> YOUR ASSIGNMENT:
Take the listing below and print exactly the lines starting at the line containing "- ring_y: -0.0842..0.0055" and ending at the line containing "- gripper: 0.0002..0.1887", both ends included, and no others.

> SOURCE MATERIAL:
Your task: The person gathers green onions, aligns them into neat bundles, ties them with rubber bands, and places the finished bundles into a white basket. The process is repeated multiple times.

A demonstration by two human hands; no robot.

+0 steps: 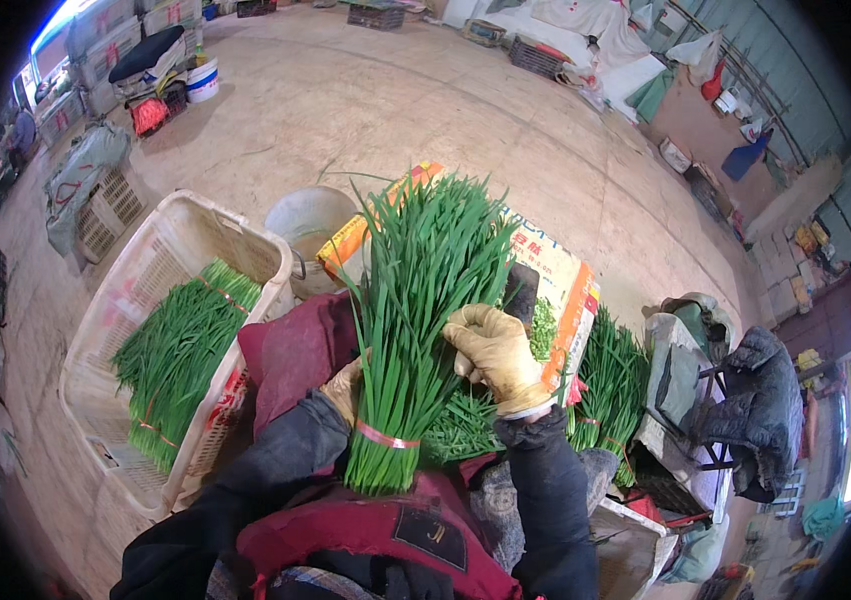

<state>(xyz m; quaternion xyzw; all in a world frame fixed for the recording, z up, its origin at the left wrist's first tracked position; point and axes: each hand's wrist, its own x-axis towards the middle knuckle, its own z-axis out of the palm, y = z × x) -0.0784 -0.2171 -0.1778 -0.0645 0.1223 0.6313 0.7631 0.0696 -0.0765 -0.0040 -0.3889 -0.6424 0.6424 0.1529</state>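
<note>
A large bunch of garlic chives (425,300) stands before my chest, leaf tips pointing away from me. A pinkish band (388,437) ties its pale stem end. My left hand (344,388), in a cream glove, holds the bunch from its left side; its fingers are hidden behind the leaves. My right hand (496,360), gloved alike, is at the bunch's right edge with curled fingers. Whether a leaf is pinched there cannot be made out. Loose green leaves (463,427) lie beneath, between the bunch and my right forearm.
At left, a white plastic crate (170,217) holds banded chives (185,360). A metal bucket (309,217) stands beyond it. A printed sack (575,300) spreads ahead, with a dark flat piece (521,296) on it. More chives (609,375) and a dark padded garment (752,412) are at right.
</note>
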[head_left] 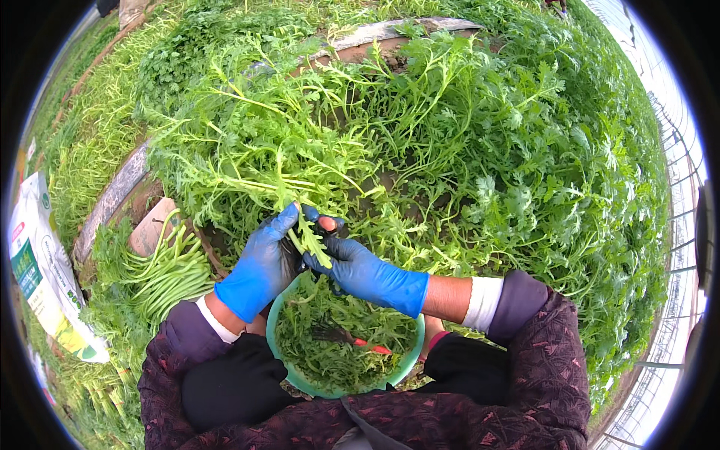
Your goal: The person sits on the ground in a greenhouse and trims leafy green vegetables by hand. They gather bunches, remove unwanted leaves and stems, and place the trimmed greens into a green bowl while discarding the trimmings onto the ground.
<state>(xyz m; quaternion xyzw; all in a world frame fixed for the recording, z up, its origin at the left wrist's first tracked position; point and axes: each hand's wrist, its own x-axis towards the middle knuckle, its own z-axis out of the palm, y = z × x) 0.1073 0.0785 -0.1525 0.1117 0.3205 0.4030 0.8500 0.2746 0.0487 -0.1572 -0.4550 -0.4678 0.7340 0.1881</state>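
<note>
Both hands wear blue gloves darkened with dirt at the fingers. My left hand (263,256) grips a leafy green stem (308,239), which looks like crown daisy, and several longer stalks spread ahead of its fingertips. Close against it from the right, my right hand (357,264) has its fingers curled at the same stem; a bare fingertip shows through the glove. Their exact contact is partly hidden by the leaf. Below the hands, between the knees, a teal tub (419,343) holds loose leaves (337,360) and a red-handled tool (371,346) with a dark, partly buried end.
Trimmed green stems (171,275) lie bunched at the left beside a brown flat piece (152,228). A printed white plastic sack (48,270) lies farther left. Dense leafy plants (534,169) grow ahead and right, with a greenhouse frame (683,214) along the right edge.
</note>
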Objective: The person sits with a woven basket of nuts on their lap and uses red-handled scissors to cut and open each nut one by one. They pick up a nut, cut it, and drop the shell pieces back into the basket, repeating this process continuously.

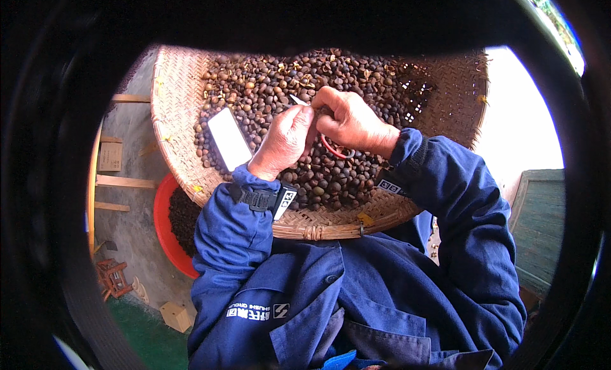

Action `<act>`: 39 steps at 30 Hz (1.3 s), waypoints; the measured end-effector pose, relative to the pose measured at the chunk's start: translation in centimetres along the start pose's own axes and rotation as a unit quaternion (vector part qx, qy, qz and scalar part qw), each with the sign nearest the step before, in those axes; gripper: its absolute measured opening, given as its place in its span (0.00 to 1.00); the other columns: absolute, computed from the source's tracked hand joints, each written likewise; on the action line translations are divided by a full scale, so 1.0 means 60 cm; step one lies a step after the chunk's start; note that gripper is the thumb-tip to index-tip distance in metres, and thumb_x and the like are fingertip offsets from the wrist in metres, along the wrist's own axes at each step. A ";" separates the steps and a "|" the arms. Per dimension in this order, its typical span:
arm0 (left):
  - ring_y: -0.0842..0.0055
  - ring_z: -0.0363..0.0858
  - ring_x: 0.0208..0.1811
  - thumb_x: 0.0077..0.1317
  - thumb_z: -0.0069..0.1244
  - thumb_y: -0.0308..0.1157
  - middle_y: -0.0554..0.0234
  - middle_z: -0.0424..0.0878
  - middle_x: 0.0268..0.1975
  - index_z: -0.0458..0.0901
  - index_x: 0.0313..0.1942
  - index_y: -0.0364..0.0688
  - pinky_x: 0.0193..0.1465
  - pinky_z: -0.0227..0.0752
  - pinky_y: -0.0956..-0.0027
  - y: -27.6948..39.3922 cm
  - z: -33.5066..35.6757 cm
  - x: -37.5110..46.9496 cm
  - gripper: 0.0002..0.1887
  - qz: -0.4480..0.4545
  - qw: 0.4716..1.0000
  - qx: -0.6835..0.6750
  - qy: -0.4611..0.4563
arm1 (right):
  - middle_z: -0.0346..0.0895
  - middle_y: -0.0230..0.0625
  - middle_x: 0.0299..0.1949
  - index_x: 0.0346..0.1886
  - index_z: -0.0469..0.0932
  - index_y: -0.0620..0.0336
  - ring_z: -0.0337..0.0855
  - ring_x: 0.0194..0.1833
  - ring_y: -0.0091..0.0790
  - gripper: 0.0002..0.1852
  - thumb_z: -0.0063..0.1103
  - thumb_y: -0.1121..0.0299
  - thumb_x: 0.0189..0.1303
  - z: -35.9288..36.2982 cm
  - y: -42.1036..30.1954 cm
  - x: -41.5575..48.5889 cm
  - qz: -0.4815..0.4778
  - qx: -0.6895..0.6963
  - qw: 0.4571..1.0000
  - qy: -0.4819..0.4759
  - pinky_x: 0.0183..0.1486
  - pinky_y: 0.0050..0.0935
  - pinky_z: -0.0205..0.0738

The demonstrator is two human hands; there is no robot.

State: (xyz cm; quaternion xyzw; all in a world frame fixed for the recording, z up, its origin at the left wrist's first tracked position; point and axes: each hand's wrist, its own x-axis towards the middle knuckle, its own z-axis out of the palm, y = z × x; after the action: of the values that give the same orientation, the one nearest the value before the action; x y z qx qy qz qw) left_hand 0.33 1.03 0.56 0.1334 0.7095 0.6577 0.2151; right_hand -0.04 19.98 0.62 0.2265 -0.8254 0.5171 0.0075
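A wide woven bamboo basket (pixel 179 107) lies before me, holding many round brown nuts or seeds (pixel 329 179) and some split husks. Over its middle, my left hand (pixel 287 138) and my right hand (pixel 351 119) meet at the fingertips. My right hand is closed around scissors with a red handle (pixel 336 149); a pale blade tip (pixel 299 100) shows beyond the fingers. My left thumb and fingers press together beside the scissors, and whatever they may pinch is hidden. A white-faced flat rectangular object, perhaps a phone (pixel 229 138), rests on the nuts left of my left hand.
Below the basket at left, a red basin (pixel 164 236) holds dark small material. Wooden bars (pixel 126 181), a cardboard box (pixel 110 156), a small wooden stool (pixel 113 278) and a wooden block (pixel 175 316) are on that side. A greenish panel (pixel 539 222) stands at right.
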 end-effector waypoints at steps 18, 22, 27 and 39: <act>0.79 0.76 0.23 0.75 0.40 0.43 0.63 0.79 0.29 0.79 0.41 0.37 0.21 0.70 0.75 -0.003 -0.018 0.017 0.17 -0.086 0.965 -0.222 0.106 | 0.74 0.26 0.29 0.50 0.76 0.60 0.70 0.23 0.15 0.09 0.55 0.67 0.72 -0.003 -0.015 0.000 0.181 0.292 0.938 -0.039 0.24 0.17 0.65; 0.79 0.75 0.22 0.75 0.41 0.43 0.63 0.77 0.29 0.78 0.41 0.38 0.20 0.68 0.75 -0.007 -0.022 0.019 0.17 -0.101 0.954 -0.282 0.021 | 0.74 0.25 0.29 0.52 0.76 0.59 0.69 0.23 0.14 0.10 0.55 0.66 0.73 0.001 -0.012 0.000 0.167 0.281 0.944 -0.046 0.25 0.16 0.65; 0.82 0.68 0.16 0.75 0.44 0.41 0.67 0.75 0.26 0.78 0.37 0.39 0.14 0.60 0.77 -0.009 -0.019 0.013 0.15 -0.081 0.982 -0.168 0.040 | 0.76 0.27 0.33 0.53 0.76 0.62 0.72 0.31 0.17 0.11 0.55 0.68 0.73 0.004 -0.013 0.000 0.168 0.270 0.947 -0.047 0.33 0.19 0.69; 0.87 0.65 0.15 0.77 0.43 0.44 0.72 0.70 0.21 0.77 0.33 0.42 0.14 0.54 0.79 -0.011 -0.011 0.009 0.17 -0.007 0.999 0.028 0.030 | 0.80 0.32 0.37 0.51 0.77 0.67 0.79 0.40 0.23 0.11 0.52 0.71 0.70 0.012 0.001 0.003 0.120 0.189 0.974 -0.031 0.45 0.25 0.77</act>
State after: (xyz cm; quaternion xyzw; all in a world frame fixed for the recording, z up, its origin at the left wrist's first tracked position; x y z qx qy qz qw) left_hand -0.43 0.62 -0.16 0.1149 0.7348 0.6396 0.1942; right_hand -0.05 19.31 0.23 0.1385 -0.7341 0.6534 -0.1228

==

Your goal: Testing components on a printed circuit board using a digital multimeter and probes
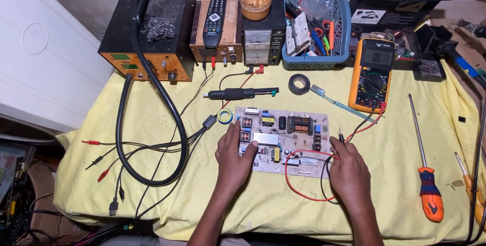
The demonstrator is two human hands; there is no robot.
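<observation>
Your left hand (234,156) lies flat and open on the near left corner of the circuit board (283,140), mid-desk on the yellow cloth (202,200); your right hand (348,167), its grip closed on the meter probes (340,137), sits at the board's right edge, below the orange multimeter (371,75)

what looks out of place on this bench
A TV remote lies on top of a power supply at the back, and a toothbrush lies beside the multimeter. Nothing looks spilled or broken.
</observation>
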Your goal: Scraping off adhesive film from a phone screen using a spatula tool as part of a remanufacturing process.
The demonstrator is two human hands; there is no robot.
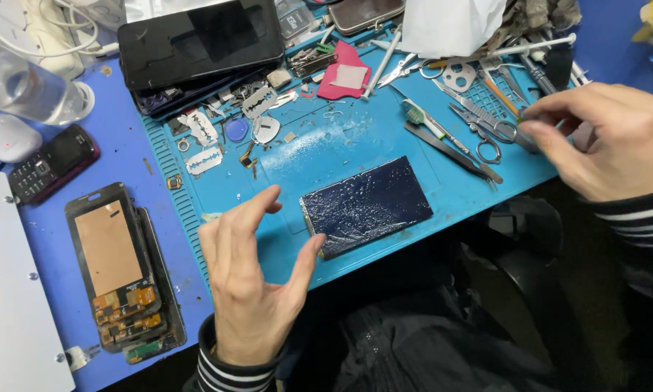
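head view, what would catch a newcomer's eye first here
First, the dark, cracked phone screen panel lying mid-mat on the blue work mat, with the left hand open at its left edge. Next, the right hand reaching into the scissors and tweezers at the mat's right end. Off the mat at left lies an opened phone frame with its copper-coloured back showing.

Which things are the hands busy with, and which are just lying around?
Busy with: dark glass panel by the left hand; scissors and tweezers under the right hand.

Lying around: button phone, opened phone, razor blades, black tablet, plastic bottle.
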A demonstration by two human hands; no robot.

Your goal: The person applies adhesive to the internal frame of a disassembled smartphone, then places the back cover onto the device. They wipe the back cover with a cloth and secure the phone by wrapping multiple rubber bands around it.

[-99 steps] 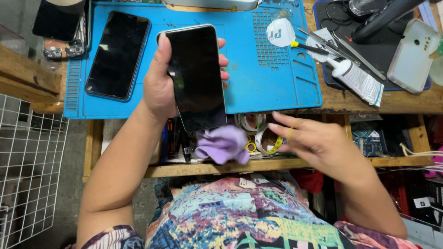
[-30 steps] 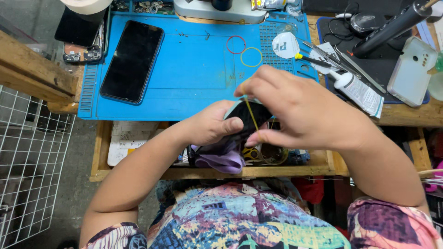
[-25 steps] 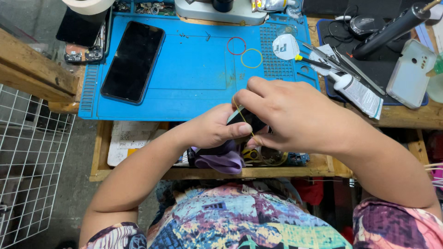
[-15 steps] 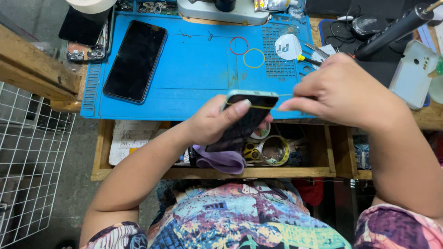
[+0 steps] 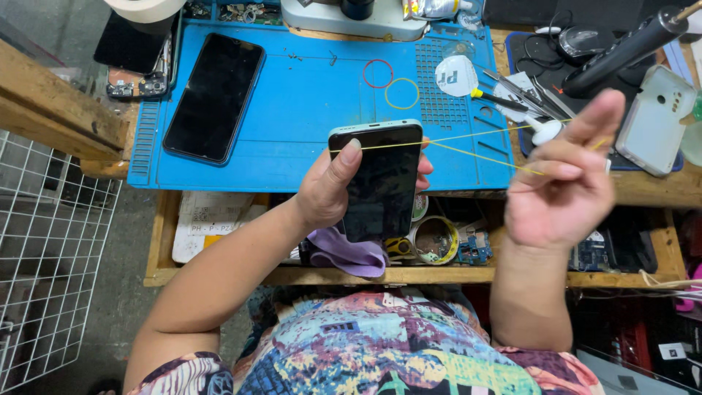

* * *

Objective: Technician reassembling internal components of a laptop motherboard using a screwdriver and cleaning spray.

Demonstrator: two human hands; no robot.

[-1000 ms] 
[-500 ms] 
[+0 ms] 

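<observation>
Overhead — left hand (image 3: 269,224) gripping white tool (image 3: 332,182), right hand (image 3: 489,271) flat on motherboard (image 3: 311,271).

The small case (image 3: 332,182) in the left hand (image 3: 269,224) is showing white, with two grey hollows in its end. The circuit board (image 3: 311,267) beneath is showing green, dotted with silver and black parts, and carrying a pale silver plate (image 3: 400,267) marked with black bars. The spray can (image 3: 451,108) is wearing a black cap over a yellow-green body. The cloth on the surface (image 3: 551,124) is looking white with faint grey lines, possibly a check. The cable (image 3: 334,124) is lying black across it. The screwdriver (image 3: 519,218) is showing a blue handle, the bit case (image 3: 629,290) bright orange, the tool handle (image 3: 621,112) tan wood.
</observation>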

> RESPONSE AREA:
  - ring_y: -0.0842..0.0055
  - ring_z: -0.0363..0.0858
  - ring_x: 0.0208..0.1811
  - thumb_x: 0.0077..0.1317
  - thumb_z: -0.0069..0.1244
  - thumb_y: -0.0308..0.1157
  - middle_y: -0.0554..0.0234
  - middle_z: -0.0424..0.0878
  - middle_x: 0.0268..0.1975
  - index_z: -0.0458..0.0901
  - index_x: 0.0313..0.1942
  - index_y: -0.0364..0.0688
  - pinky_x: 0.0193..0.1465
  - pinky_z: -0.0227..0.0752
  - pinky_y: -0.0956..-0.0027
  - y: -27.6948..39.3922 cm
  - z: -33.5066..35.6757 cm
  - x: -37.5110..46.9496 cm
  - gripper: 0.0002..0.1887

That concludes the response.